Data Structure & Algorithms
Undergraduate course, UCLouvain, Louvain School of Engineering, 2020-2021
I was an invited lecturer for this course from the Louvain School of Engineering (EPL), mainly intended for third-year students in computer science & engineering.
The material covers the introduction to basic concepts of algorithms and data structures (arrays, queues, piles, …) and (asymptotic) complexity, and continues into more advanced algorithms and data structures (Dijkstra’s algorithm, Bellman-ford, Red-black trees, Hash maps, …).

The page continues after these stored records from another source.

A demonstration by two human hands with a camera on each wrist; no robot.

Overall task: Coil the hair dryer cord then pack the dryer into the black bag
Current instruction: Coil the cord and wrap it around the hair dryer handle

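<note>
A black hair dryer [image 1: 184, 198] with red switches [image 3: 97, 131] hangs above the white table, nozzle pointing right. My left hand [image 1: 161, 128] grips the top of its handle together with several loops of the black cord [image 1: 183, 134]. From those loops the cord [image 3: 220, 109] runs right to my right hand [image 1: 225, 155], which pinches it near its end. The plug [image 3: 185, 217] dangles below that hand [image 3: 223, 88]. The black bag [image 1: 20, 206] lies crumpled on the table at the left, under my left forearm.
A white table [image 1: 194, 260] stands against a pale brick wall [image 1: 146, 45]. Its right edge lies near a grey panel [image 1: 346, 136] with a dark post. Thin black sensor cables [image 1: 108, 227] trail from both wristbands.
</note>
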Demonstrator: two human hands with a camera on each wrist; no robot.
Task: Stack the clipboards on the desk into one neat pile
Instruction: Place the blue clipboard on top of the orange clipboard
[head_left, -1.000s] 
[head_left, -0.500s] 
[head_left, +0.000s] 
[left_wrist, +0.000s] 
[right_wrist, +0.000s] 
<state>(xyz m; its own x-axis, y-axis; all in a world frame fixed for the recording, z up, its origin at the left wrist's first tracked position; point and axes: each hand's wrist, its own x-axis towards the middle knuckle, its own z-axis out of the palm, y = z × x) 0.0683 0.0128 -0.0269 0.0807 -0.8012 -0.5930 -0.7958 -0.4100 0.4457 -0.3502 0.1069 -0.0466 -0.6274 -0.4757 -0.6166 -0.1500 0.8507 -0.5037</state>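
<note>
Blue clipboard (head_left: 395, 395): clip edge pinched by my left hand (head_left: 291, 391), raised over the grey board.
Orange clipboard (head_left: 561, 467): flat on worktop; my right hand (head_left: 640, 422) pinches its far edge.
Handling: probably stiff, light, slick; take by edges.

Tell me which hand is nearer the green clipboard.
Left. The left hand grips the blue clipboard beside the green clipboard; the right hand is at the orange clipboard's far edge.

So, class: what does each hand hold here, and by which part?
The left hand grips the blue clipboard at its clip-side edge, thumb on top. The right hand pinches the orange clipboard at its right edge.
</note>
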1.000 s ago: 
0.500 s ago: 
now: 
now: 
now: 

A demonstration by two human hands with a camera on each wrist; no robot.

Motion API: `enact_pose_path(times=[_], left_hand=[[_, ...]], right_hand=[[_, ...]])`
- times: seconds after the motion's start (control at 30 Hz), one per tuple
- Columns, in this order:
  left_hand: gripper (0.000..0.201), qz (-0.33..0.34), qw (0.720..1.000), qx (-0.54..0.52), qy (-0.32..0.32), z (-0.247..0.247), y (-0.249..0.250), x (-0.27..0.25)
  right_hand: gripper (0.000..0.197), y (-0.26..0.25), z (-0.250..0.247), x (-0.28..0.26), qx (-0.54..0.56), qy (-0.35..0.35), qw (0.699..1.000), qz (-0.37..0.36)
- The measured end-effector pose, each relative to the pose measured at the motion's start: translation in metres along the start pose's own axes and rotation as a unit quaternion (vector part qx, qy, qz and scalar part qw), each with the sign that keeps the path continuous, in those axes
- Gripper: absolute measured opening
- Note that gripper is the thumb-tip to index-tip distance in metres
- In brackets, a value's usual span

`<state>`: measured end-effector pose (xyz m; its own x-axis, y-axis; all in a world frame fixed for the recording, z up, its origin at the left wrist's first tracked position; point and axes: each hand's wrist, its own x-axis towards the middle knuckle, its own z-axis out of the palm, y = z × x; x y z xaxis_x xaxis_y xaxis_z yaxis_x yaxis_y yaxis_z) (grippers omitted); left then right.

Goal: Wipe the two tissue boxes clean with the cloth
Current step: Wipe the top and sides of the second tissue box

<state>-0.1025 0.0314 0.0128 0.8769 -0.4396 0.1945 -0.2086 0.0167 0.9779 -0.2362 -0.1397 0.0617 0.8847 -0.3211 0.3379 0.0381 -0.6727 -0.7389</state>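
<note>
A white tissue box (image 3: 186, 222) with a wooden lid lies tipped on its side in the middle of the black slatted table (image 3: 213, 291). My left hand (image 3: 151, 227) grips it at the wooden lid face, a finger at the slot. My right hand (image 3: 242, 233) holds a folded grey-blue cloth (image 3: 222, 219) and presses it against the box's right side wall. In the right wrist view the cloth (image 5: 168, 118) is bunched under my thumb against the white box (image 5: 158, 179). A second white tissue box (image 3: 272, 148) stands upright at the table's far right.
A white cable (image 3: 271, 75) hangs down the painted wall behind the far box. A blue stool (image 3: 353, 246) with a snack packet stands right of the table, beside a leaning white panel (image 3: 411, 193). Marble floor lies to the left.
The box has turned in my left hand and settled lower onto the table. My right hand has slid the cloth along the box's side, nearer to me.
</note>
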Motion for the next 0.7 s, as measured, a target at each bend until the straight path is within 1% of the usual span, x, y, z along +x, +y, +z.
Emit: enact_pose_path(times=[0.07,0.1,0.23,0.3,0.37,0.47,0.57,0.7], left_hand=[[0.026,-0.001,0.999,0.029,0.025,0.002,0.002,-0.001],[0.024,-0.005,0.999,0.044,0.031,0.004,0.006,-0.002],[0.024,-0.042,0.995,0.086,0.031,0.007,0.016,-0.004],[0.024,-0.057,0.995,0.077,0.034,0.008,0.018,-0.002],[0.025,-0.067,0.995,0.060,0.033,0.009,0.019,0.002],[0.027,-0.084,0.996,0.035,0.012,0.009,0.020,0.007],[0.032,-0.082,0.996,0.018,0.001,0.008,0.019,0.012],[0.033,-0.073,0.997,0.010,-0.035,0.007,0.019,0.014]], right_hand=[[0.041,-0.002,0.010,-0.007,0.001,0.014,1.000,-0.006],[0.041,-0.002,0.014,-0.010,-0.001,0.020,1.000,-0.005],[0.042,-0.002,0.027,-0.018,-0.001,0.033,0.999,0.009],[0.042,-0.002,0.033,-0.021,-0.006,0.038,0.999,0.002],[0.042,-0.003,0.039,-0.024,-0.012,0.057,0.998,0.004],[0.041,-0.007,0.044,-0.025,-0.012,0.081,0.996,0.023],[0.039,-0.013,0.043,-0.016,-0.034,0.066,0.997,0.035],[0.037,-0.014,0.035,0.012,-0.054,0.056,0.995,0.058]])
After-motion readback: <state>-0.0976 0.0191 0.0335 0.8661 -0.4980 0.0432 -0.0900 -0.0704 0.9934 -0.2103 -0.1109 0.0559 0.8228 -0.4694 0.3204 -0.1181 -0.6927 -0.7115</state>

The course is attended by students from various backgrounds, mostly future computer science & engineering bachelors, but also future bachelors in mathematics, biology, architecture, business engineering, and future masters in linguistics. 224 students took the course in 2020.
The year 2020 was the year of the COVID: the course was thus bi-modal. The students were separated into groups of 6/7, each mentored by a tutor (a master student who followed the course in the previous years). The course was separated in 6 modules of two weeks each.
- At the beginning of the week, students received a list of theoritical exercices to do in groups during the practice session. The tutor (and myself) would help them, but there was (nearly) never a global explanation on the blackboard. The goal was for student to discover the material by themselves, with a little push from their friends and tutor.
- At the end of the week, they received a list of practical exercices (mainly programming ones) to do individually on INGInious, which would give them an instant feedback.
- At the beginning of the second week, the practical session made the students compare their answer and show that the exercices could be solved in various way. The tutor helped students that were stuck. Additional theoretical exercices were given.
- At the end of the second week, an “ex-cathedra” (first on site, then on Twitch) course was given, that made a summary of all the content seen these last two weeks, and diving into specific misunderstandings seen during the practical sessions.
- Near the end of the year, an additionnal two hour course was given that went on all the content of the course.
- Each ex-cathedra session was followed by a “Ask me anything” session, were students could submit anonymously questions on a web platform that I would answer live. Students were given the choice to submit their questions beforehand (and they were told that it would allow me to prepare some additional slides for the question) or live during the course. There were no limitations on the subjects, and students took the opportunity to ask really interesting questions that were linked to the course but clearly outside its scope, that made links to other courses, or that were really silly ;-).